Indexes affect performance, but not results. Database designers can add or remove indexes without changing application logic, reducing maintenance costs as the database grows and database usage evolves.

Given a particular query, the DBMS' query optimizer is responsible for devising the most efficient strategy for finding matching data. The optimizer decides which index or indexes to use, how to combine data from different parts of the database, how to provide data in the order requested, etc.

Indexes can speed up data access, but they consume space in the database, and must be updated each time the data are altered. Indexes therefore can speed data access but slow data maintenance. These two properties determine whether a given index is worth the cost.

Storage structures

Databases may store relational tables/indexes in memory or on hard disk in one of many forms:
ordered/unordered flat files
ISAM
heaps
hash buckets
logically-blocked files
B+ trees
The most commonly used[citation needed] are B+ trees and ISAM.
Object databases use a range of storage mechanisms. Some use virtual memory-mapped files to make the native language (C++, Java etc.) objects persistent. This can be highly efficient but it can make multi-language access more difficult. Others disassemble objects into fixed- and varying-length components that are then clustered in fixed sized blocks on disk and reassembled into the appropriate format on either the client or server address space. Another popular technique involves storing the objects in tuples (much like a relational database) which the database server then reassembles into objects for the client.[citation needed]
Other techniques include clustering by category (such as grouping data by month, or location), storing pre-computed query results, known asmaterialized views, partitioning data by range (e.g., a data range) or by hash.
Memory management and storage topology can be important design choices for database designers as well. Just as normalization is used to reduce storage requirements and improve database designs, conversely denormalization is often used to reduce join complexity and reduce query execution time.[5]

Object database models

In recent years, the object-oriented paradigm has been applied in areas such as engineering and spatial databases, telecommunications and in various scientific domains. The conglomeration of object oriented programming and database technology led to this new kind of database. These databases attempt to bring the database world and the application-programming world closer together, in particular by ensuring that the database uses the same type system as the application program. This aims to avoid the overhead (sometimes referred to as theimpedance mismatch) of converting information between its representation in the database (for example as rows in tables) and its representation in the application program (typically as objects). At the same time, object databases attempt to introduce key ideas of object programming, such as encapsulation and polymorphism, into the world of databases.

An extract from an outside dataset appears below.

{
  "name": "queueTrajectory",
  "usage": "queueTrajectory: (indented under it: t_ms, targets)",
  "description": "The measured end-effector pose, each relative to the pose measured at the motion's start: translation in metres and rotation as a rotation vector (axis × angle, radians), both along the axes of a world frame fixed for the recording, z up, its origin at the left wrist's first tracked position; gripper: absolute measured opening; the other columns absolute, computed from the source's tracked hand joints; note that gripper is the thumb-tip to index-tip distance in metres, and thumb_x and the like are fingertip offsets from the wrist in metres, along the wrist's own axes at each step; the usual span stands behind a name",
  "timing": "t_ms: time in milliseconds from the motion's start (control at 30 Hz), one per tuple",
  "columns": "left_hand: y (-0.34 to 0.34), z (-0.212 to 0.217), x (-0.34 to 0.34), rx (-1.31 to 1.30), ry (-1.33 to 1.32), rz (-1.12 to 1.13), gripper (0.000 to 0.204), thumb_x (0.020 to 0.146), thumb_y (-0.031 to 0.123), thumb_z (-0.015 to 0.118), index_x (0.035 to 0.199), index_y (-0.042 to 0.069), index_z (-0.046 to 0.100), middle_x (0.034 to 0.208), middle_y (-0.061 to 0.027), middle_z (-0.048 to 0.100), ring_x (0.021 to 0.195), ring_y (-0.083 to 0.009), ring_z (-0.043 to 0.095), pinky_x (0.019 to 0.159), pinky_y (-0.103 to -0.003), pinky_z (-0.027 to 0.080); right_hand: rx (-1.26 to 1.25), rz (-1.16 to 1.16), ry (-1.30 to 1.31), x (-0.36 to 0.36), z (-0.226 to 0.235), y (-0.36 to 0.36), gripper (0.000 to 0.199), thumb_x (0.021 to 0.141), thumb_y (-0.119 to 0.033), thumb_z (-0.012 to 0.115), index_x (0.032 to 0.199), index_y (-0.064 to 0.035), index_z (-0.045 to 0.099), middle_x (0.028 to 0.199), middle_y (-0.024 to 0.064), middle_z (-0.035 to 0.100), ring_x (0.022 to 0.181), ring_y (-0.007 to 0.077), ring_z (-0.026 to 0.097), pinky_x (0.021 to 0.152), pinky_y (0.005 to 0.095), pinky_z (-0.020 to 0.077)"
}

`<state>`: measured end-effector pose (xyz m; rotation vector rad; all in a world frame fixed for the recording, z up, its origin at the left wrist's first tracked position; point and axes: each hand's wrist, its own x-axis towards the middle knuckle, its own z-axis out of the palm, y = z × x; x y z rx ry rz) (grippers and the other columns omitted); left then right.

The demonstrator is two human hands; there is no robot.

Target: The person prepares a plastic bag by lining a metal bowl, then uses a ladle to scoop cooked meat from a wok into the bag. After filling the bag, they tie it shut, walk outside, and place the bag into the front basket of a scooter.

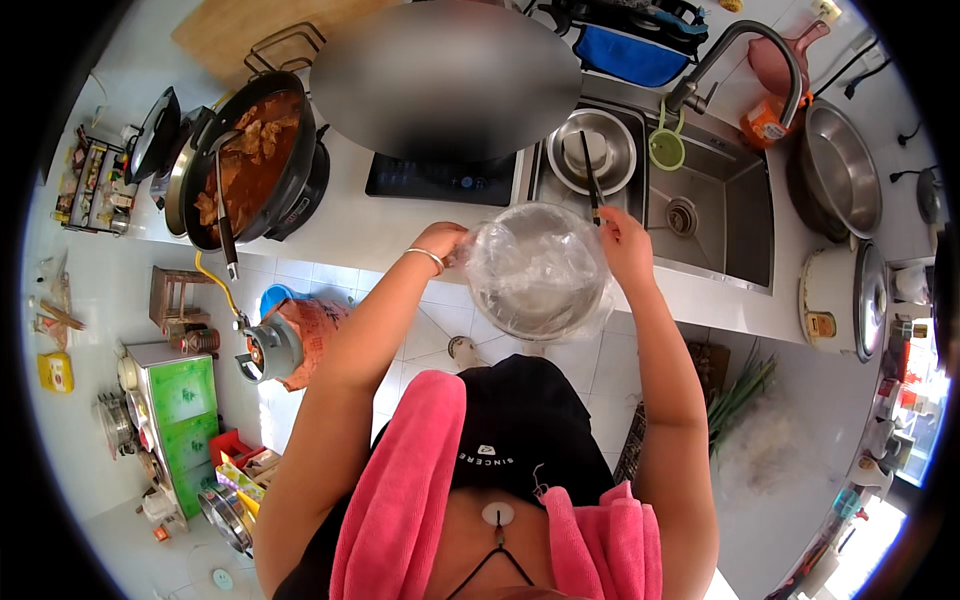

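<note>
A round bowl wrapped in clear crinkled plastic is held in front of me, off the counter's near edge. My left hand, with a bangle at the wrist, grips its left rim and the plastic there. At the bowl's right side, my right hand has its fingers closed on the lower end of a long, thin black utensil; its exact kind is unclear. The utensil points away from me over a steel basin in the left sink bowl. Inside that basin lies a pale round thing.
A wok of red stew with a ladle stands on the left burner. A black induction cooktop, a faucet, a green strainer, a large steel basin and a white pot line the counter. Below left is a gas cylinder.
</note>
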<state>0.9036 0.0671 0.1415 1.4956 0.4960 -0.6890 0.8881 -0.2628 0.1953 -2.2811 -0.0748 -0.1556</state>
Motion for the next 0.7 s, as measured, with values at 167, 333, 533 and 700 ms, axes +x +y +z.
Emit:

A variety of these ways have been tried[by whom?] for storing objects in a database. Some products have approached the problem from the application-programming side, by making the objects manipulated by the program persistent. This also typically requires the addition of some kind of query language, since conventional programming languages do not provide language-level functionality for finding objects based on their information content. Others[which?] have attacked the problem from the database end, by defining an object-oriented data model for the database, and defining a database programming language that allows full programming capabilities as well as traditional query facilities.